Repeat only the lines below from the one containing "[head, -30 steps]" through the one containing "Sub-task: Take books", inclusive, exactly as written.

- Opening Delimiter -

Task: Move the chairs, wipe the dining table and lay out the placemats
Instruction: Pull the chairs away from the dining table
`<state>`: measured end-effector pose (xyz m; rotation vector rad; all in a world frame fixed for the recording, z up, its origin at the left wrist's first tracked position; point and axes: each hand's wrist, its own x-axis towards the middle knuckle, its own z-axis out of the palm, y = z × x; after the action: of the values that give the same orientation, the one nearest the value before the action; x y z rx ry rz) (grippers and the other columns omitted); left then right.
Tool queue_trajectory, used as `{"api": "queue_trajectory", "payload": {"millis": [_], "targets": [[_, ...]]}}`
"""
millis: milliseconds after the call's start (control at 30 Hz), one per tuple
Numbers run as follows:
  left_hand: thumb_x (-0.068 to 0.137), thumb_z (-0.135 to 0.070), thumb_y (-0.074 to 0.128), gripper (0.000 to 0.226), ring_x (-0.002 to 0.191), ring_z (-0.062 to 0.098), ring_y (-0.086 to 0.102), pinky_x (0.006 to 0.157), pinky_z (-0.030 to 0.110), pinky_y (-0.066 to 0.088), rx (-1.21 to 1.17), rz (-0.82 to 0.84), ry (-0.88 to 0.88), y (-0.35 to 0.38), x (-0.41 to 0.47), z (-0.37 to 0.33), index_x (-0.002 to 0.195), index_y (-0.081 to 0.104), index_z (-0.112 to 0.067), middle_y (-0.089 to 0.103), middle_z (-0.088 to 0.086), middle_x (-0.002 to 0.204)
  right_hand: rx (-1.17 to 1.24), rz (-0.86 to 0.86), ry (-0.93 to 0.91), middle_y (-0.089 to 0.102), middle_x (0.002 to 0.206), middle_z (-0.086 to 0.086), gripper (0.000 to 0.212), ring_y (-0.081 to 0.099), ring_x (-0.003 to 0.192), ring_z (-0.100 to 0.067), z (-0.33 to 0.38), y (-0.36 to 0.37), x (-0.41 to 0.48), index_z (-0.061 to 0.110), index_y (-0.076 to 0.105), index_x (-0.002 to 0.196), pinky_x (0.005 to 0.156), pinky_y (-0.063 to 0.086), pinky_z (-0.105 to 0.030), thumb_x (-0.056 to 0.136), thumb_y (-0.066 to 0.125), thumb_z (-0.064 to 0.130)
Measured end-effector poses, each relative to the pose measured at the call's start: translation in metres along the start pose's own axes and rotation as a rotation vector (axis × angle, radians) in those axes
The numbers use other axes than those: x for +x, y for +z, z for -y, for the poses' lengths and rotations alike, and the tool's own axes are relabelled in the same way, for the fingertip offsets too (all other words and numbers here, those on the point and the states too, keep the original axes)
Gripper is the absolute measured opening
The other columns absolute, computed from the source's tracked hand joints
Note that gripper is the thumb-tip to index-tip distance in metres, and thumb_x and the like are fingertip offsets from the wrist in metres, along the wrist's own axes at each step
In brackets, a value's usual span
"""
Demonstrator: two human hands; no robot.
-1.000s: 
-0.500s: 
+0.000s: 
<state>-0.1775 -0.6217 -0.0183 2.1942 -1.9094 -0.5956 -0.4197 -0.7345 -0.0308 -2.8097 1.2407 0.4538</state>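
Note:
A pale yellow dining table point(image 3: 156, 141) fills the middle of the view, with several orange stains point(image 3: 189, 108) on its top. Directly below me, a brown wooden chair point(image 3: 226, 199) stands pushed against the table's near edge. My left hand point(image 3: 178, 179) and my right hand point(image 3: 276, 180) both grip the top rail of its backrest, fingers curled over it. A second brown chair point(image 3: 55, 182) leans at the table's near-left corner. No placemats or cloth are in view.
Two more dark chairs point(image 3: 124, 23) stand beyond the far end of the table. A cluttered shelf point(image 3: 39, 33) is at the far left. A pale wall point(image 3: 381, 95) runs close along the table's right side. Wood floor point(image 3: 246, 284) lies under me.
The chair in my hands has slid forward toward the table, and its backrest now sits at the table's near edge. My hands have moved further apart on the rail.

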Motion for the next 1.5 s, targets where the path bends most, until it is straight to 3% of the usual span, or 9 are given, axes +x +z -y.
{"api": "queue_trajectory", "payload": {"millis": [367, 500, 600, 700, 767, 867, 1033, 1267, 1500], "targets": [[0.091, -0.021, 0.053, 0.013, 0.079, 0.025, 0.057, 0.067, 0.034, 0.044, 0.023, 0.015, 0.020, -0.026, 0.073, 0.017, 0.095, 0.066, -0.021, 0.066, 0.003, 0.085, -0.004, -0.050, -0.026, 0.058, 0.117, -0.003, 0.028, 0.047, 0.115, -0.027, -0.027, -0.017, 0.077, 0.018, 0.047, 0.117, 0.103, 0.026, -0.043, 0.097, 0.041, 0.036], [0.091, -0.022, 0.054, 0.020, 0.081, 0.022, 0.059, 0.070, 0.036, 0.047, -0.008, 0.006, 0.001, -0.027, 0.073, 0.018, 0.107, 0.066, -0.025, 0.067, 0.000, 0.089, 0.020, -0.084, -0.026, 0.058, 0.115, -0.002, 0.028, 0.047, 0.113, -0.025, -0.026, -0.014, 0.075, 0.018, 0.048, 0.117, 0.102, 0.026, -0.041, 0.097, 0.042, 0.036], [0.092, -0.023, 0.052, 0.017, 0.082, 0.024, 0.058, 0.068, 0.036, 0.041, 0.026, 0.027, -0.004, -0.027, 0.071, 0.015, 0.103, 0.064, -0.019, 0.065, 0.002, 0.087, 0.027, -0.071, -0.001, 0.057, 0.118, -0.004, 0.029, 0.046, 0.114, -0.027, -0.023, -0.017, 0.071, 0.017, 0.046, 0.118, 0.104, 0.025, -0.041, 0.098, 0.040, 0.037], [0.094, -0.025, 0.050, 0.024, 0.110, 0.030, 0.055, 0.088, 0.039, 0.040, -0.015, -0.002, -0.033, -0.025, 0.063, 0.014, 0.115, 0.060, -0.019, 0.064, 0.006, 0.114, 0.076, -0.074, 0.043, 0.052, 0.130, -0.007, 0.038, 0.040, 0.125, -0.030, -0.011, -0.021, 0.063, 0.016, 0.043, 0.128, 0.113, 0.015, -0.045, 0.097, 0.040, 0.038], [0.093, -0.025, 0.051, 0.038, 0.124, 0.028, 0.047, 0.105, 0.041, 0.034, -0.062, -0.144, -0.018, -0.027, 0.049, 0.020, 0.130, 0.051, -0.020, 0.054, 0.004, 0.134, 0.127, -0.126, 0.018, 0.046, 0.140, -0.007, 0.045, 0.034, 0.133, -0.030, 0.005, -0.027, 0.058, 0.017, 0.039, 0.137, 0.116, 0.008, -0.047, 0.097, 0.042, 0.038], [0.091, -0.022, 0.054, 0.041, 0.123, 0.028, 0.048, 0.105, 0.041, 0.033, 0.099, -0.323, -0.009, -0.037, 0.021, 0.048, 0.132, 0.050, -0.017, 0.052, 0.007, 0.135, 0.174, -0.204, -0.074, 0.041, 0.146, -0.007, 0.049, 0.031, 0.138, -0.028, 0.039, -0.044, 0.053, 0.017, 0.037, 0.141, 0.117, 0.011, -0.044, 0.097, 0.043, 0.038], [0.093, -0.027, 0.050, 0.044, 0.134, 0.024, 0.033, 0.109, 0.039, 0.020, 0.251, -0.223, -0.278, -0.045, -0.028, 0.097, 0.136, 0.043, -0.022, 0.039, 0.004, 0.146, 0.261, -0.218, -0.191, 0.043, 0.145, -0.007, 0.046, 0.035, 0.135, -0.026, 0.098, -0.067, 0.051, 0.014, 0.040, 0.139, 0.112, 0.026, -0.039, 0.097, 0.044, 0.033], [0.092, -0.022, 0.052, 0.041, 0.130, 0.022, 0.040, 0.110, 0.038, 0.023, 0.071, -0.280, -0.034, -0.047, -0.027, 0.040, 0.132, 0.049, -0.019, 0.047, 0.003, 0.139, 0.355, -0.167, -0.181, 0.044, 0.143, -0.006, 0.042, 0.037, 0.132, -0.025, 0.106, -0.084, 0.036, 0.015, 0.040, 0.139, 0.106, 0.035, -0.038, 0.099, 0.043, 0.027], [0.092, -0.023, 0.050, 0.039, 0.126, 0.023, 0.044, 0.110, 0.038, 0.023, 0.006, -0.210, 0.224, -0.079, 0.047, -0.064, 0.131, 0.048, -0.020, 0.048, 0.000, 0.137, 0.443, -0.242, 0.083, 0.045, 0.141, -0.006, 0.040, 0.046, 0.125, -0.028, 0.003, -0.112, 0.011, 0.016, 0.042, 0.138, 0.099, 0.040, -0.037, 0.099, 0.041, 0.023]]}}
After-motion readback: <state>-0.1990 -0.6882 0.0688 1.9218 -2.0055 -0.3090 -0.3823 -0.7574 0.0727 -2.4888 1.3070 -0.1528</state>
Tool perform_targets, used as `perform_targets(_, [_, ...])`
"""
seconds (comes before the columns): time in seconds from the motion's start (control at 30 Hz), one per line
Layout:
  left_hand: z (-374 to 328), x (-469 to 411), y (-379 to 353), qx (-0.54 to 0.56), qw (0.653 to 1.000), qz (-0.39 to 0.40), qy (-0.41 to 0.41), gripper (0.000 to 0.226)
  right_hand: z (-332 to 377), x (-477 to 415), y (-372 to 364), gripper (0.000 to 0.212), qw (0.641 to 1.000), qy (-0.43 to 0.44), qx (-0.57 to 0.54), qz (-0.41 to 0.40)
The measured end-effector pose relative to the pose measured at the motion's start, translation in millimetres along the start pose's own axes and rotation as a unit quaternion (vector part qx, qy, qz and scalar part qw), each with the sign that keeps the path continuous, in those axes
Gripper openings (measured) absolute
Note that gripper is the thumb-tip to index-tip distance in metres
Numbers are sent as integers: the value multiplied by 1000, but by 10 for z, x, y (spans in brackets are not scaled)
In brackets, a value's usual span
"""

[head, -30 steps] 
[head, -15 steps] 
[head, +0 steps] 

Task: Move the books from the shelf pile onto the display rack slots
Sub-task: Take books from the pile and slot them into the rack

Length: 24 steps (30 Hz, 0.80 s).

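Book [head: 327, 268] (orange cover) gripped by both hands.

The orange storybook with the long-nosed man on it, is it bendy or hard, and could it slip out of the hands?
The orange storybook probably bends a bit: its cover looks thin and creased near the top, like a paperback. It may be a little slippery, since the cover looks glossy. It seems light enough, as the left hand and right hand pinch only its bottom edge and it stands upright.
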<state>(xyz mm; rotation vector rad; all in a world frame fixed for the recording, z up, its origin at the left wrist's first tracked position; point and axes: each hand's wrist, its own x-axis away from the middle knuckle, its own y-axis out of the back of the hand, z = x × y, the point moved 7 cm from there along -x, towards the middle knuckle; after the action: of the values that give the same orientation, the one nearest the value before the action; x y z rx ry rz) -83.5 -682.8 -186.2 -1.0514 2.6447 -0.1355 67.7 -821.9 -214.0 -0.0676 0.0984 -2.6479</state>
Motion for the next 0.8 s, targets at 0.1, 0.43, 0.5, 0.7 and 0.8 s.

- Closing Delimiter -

** Answer space **
[head, -30 steps] 
[head, -15 steps] 
[head, +0 steps] 

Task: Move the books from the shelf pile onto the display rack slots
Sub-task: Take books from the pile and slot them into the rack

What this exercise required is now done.